* **Exercise details**
Copy all lines in the data that contain the string "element".

• • • • •

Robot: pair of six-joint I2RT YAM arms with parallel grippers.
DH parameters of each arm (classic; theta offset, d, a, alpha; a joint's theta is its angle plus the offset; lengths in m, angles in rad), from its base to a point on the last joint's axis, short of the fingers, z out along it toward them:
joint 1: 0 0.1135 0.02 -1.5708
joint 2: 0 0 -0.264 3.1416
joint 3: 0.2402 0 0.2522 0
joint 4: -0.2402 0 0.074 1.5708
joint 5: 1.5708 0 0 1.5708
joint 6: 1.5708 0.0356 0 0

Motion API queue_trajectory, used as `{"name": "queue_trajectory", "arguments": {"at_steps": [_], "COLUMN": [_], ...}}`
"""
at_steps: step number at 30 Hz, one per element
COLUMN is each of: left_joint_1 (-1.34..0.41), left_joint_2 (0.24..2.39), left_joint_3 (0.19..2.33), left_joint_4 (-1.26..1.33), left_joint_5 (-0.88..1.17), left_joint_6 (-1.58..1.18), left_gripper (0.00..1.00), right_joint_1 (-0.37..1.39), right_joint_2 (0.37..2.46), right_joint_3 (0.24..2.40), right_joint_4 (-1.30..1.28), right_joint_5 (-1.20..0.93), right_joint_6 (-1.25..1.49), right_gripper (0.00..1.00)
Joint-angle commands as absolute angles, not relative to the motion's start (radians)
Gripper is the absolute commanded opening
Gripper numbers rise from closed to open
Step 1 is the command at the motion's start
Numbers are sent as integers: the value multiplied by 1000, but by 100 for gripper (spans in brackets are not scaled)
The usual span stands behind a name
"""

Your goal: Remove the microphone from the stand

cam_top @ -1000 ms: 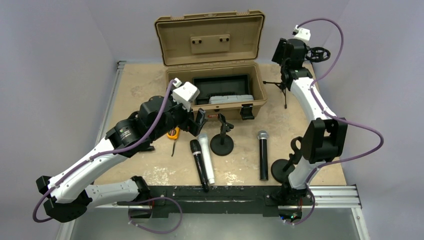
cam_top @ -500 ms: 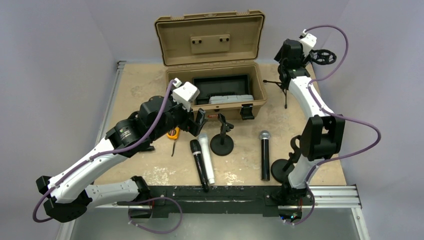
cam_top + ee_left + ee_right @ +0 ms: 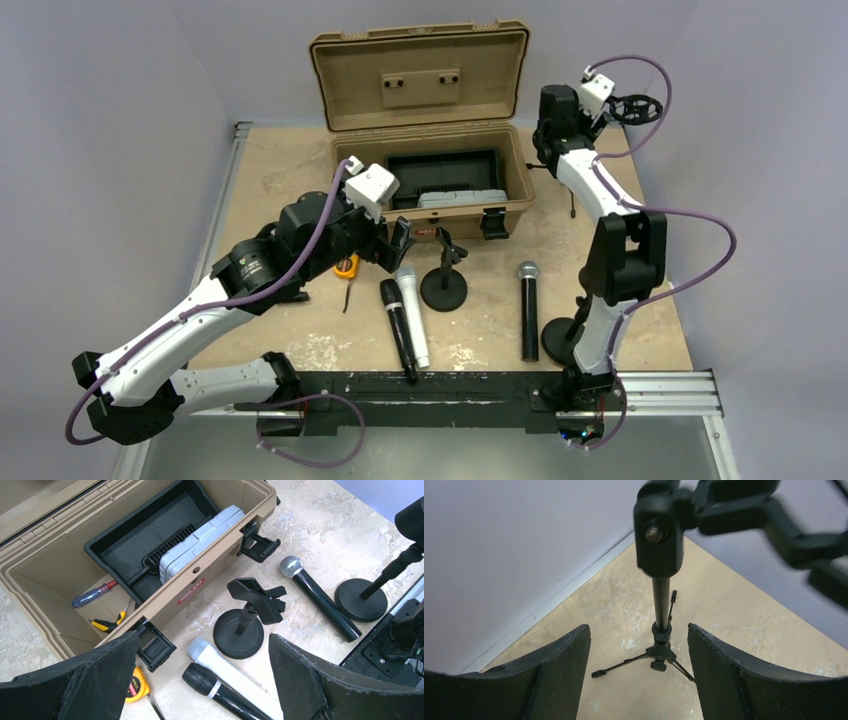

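With the silver-headed microphone (image 3: 526, 310) lying flat on the table (image 3: 290, 170), your left gripper (image 3: 202, 637) and right gripper (image 3: 638, 630) hung wide open and empty, the right one so near the tripod stand (image 3: 661, 600) that a swing could have toppled it.

"What is different from a second ago?"
"The right arm (image 3: 615, 250) swings left, elbow drawing in. Its right claw (image 3: 638, 632) now sits nearer the toolbox (image 3: 420, 50), above the tripod stand (image 3: 660, 605)."
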State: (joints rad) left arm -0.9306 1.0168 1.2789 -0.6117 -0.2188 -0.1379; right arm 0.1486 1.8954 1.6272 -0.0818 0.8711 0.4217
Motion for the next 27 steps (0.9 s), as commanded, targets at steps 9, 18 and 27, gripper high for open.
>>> {"name": "queue_trajectory", "arguments": {"at_steps": [9, 18, 27], "left_joint_1": [-930, -930, -930], "left_joint_2": [1009, 1006, 1001], "left_joint_3": [1307, 1307, 1309], "left_joint_4": [-590, -592, -592], "left_joint_5": [-204, -209, -198], "left_joint_6": [-143, -141, -144], "left_gripper": [98, 98, 98], "right_joint_1": [153, 138, 130], "right_joint_2": [1939, 1931, 1890], "right_joint_3": [1620, 1536, 1468], "right_joint_4": [-15, 160, 223], "right_joint_5": [1055, 955, 862], "right_joint_6": [347, 161, 20], "right_gripper": [66, 52, 20]}}
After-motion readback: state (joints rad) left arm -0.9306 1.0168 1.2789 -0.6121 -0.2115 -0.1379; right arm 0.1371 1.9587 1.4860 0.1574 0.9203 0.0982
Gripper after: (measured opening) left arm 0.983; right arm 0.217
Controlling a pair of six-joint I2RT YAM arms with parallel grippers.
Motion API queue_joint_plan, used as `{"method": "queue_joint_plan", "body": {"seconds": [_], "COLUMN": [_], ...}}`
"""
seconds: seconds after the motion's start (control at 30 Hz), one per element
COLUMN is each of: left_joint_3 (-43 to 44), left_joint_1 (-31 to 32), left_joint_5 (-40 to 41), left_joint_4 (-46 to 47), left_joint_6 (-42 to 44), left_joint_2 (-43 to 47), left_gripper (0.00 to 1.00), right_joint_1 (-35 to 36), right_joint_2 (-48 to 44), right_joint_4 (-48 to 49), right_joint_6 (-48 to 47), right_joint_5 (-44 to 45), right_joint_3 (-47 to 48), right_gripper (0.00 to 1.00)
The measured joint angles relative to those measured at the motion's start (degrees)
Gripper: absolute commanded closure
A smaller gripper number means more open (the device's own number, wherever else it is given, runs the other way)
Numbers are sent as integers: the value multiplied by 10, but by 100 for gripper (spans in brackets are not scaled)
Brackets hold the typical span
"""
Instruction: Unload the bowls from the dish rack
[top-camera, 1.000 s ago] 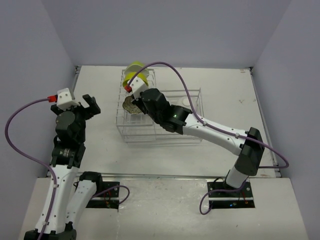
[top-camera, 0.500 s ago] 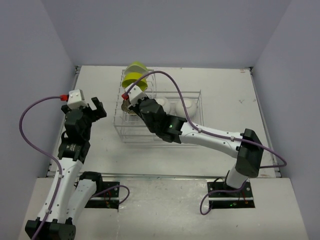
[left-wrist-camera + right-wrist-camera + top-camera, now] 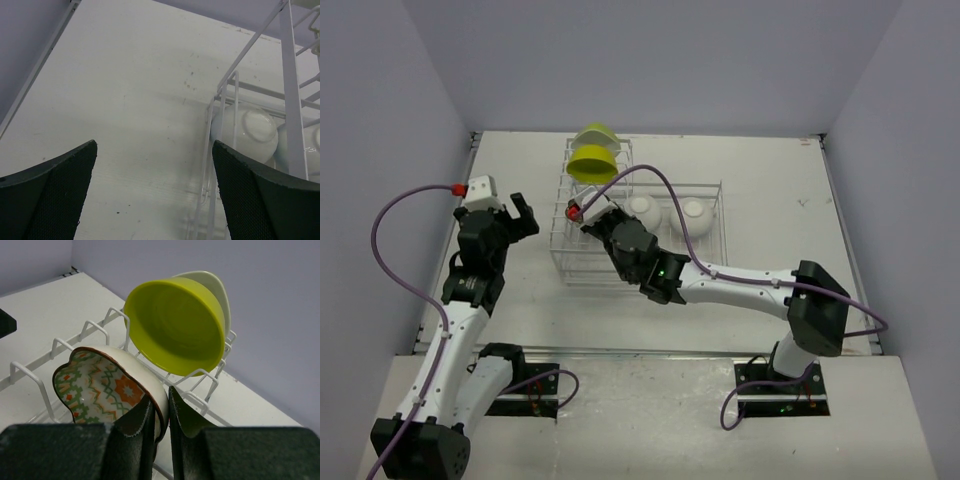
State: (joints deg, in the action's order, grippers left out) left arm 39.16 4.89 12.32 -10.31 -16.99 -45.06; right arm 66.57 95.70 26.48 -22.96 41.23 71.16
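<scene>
In the right wrist view my right gripper (image 3: 161, 412) is shut on the rim of the patterned bowl (image 3: 105, 385), one finger inside and one outside. The bowl hangs tilted above the wires of the dish rack (image 3: 95, 327). Behind it a lime-yellow bowl (image 3: 175, 325) stands on edge in the slots, with a paler bowl (image 3: 220, 290) behind that. From above, two white bowls (image 3: 642, 210) (image 3: 695, 210) lie upside down in the dish rack (image 3: 723, 200). My left gripper (image 3: 523, 215) is open just left of the rack, holding nothing.
The left wrist view shows the rack's corner post (image 3: 292, 100) and an upturned white bowl (image 3: 250, 132) to the right of my open fingers (image 3: 60, 185). Bare table (image 3: 140, 100) lies below and ahead. Side walls close the table on left and right.
My right gripper has drawn back toward the rack's near left side with the patterned bowl, uncovering the white bowls. The left arm has moved forward and right, closer to the rack.
</scene>
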Motion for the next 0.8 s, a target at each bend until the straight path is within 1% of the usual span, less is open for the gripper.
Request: {"method": "queue_joint_plan", "body": {"seconds": [0.13,0.27,0.4,0.6,0.8], "left_joint_3": [0,0,0,3,3], "left_joint_1": [0,0,0,0,0], "left_joint_5": [-5,-14,-17,-17,-17], "left_joint_4": [5,5,5,7,10], "left_joint_6": [-4,-7,-10,-10,-10], "left_joint_2": [-8,-25,-32,-37,-40], "left_gripper": [5,6,6,5,5], "right_joint_1": [2,2,2,2,6], "right_joint_2": [-4,-14,-21,-21,-12], "right_joint_4": [48,88,116,133,178], "right_joint_6": [-31,-59,-87,-122,-179], "right_joint_5": [-9,-37,-58,-65,-61], "right_joint_3": [-22,-49,-67,-73,-83], "right_gripper": [100,100,100,100,100]}}
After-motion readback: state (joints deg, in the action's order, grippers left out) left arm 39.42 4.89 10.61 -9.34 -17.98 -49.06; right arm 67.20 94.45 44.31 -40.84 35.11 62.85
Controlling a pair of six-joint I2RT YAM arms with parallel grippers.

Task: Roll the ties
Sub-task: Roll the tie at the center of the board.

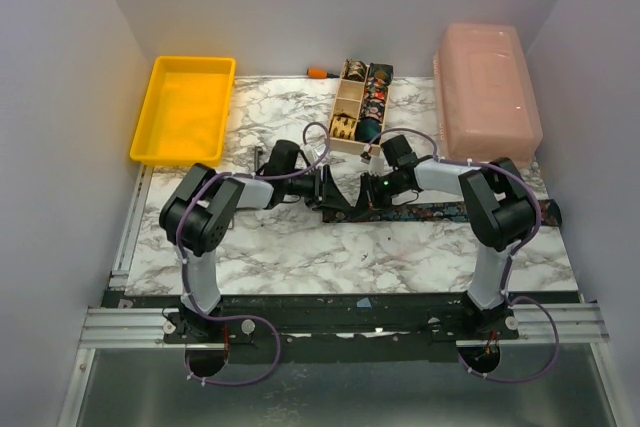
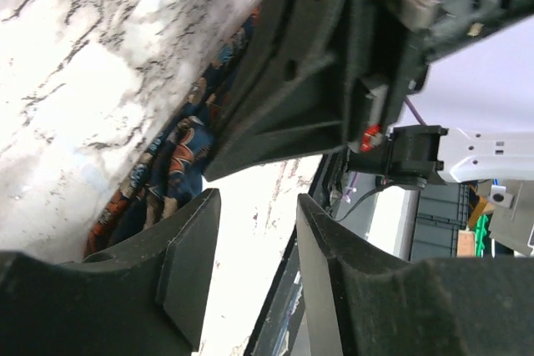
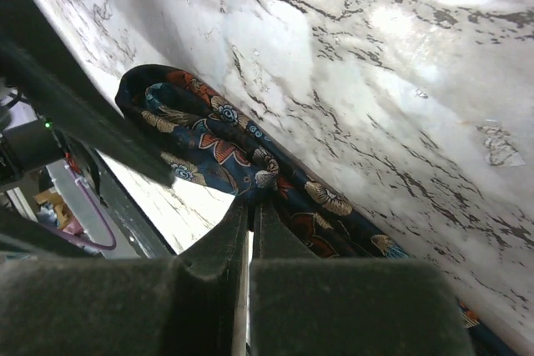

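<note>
Dark floral tie (image 3: 217, 135): on table (image 1: 300, 247), near side of wooden compartment box (image 1: 336, 107). Right hand (image 3: 250, 210): closed, pinching tie. Left hand (image 2: 254, 206): fingers parted, empty.

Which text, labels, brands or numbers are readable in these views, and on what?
None: no readable text in any view.
floral tie: printed pattern only, no lettering.
wooden box, pink container, yellow tray: no labels show.
background clutter in the left wrist view: too blurred to tell whether it carries any writing.
</note>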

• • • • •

* **Exercise answer**
at_steps: step number at 30 Hz, one per element
seconds: seconds after the motion's start (control at 30 Hz), one per element

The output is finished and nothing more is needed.